Creative class

To the editor:

Monday’s story, “Lawrence ponders artists’ economic potential,” by Joel Mathis, distorts the theories and research of Dr. Richard Florida, of Carnegie Mellon University, in his new book, “The Rise of the Creative Class.”

And Lawrence Arts Commission downtown sculpture committee chairman Jeff Ridgway’s quoted remarks he is “cynical about the economic development potential of Lawrence’s creative community” are discouraging.

The full title of Dr. Florida’s 6,500-word article in the May issue of The Washington Monthly is actually “The Rise of the Creative Class: Why cities without gays and rock bands are losing the economic development race.”

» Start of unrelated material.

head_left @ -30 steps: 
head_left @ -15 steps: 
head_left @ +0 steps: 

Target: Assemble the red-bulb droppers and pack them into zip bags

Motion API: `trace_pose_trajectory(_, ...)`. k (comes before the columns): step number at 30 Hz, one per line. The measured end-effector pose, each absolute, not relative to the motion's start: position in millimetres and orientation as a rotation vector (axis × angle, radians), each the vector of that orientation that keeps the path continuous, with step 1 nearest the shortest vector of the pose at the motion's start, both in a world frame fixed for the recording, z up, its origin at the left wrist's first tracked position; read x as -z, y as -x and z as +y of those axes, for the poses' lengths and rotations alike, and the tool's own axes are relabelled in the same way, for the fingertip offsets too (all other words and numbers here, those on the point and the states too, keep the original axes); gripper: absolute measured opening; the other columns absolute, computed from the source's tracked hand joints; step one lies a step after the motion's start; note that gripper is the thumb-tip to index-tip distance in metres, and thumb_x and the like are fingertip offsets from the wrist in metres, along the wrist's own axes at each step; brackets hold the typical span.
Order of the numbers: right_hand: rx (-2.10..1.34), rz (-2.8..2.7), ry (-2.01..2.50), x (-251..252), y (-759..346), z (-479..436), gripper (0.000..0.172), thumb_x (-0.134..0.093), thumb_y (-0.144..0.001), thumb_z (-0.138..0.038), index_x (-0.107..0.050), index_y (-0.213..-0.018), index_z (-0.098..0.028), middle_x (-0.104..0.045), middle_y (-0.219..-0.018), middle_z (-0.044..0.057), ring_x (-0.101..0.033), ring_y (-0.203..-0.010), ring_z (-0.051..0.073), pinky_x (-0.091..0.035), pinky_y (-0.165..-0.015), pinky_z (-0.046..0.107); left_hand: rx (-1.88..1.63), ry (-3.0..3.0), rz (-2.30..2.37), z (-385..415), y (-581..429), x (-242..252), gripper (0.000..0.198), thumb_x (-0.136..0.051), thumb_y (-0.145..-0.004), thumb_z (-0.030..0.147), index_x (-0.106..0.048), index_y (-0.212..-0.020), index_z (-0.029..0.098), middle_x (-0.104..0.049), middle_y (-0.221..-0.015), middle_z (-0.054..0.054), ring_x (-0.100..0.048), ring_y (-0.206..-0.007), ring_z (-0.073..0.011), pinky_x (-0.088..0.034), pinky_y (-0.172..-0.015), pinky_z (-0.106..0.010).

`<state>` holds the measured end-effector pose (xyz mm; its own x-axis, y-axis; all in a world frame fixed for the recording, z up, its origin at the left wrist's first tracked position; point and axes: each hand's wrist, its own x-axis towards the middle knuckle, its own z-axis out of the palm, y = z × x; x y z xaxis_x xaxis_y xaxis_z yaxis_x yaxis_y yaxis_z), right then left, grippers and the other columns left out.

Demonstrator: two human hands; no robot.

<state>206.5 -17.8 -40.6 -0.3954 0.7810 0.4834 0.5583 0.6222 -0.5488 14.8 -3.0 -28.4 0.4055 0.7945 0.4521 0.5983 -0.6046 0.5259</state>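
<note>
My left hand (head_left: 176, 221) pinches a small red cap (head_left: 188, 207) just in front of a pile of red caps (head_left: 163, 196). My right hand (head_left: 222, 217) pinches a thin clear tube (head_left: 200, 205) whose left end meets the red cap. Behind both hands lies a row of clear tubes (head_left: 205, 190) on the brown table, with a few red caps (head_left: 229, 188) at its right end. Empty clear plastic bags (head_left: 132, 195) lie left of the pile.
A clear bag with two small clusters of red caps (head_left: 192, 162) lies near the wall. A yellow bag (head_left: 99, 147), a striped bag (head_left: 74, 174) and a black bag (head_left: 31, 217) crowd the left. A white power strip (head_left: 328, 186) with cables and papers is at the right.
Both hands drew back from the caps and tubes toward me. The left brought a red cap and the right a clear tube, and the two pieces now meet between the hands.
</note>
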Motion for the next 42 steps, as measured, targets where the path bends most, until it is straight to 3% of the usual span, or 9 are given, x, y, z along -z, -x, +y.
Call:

Florida’s research strongly correlates recent high-tech-based economic growth with four indices: percentage of the “creative class” in the work force; a high-tech index; an innovation index; and a gay index defined by Dr. Florida as “a reasonable proxy for an area’s openness to different kinds of people and ideas.” His Bohemian index, “a measure of artists, writers, and performers,” also correlates well with growth.

A June 1 story in the New York Times quotes Dr. Florida: “You cannot get a technologically innovative place unless it’s open to weirdness, eccentricity and difference.”

The Times article uses the word “gay” ten times, and the word “bohemian” nine times. But the Journal-World article includes neither word. Why the slanted reporting?

I urge interested fellow citizens to read Dr. Florida’s entire May 2002 article at www.washingtonmonthly.com/features/2001/0205.florida.html.